I wanted to go up to her, ask her if she was alright. "Are you OK?" I would ask. And she would reply, "Yeah, but thanks for asking." And then we would smile. Instead, I sat in my seat and she sat in hers, across the aisle and on the left, as I read my book and she stared at the map on the wall.
As the 6 reached Brooklyn Bridge/City Hall station, we both exited. I went and sat down on the bench, now waiting once again for the 4; She went and sat down, behind me, and to the right, waiting for the 4. I continued to read my book. (Yet, I will admit, even reading my novel, I had the crazy notion of slipping her a note stating that, "I think you are amazingly beautiful," as well as writing down an anonymous email address in case she wanted to reach me. Silly, no?)
It was a while before the train arrived. When it finally did, I noticed that she had already gotten up and was standing in anticipation. I proceeded to stand up as well, and headed toward herbut still not as if I was following her, as I was staying to her right. As the train arrived, I noticed that the car to the left of her had few passengers. I headed toward it. And as I did, she, by chance, felled compelled to suddenly cross me in the opposite direction and enter the car to the right of her. I got in; she got in; and by such a crossing was how we departed.
July 6, 2001
07:36 |
Simply Put
I wish I knew more people in New York City.
07:19 |
Not For the Queasy People...
Ginny (who tends to kill me a lot in Counter-Strike and thus sucks the mostest) linked me to this. I wouldn't usually post something like this, but I doubt this is one many people will come across. The site is in Korean and the stuff is just disgusting(ly funny).

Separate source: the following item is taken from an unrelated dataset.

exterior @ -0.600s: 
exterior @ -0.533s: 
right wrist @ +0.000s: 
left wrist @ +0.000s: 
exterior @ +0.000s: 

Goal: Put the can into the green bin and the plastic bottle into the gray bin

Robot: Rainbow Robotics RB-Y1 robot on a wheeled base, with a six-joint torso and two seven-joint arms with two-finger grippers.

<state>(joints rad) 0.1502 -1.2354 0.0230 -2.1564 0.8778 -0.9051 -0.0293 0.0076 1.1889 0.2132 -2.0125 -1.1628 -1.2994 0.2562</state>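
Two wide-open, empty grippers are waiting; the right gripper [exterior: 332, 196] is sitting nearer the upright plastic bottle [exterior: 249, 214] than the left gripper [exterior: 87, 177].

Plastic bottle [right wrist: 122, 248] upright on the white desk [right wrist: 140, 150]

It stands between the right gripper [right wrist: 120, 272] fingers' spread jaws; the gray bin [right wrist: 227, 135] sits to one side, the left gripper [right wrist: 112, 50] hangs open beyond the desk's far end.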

I warn you not to go through with the clickity-click game if you're not prepared for absolute hilarity (and sickness). Otherwise, good shit!
July 4, 2001
02:04 |
TechnoGeek Pop Culture in Full Effect
Overheard while leaving the theatre after watching A.I.:
Guy: I wonder if he ran on Windows.
Girl: Huh? I don't get it.
In some ways, I could sum up the film with the exact same reply. More later.
July 2, 2001
20:00 |
A Bit on the Spielbergian Front
I think I'm going to go see A.I. alone. I've already felt too much influence and probably have too many expectations. One thing that worries me is that I may or may not like it for the wrong reasons. I've heard it reeks of Kubrick (and of Spielberg, unfortunately), and that gives me even more reason for the solitariness: Kubrick films were never quite the type of films you watched with people. You watch them by yourselves, no drinks, no popcorn, with the mind focused on the glow that is in front of you.
Let's just hope it's not E.T. II.
July 1, 2001
12:19 |
Audrey Hepburn Story, The (2000) (TV)
I feel like puking.
I love Audrey Hepburn. I think she is the one of the greatest women, not
just actresses, to ever live. I just simply adore her. That aside, what
went wrong in this film stems from one single fact:
Jennifer Love-Hewitt is not Audrey Hepburn, never will be, doesn't matter if
she gets a breast reduction or facial plastic surgery, for all i could care,
she could be conditioned like Pavlov's dog to act the way Audrey did, yet
she still will not, ever, even for a second in my mind, be like Audrey
Hepburn. Period.
That, in itself, is such a big flaw, that this movie simply could not keep
me from, as I have mentioned, puking.
Aside from that amazingly bloody huge flaw, the film itself is, at best,
average. Nothing stands out, really, just another network flick trying to
be more than it is.
I'm sure Audrey forgives the networks for this. But I sure as heck don't.
By the way, did I mention I'm puking?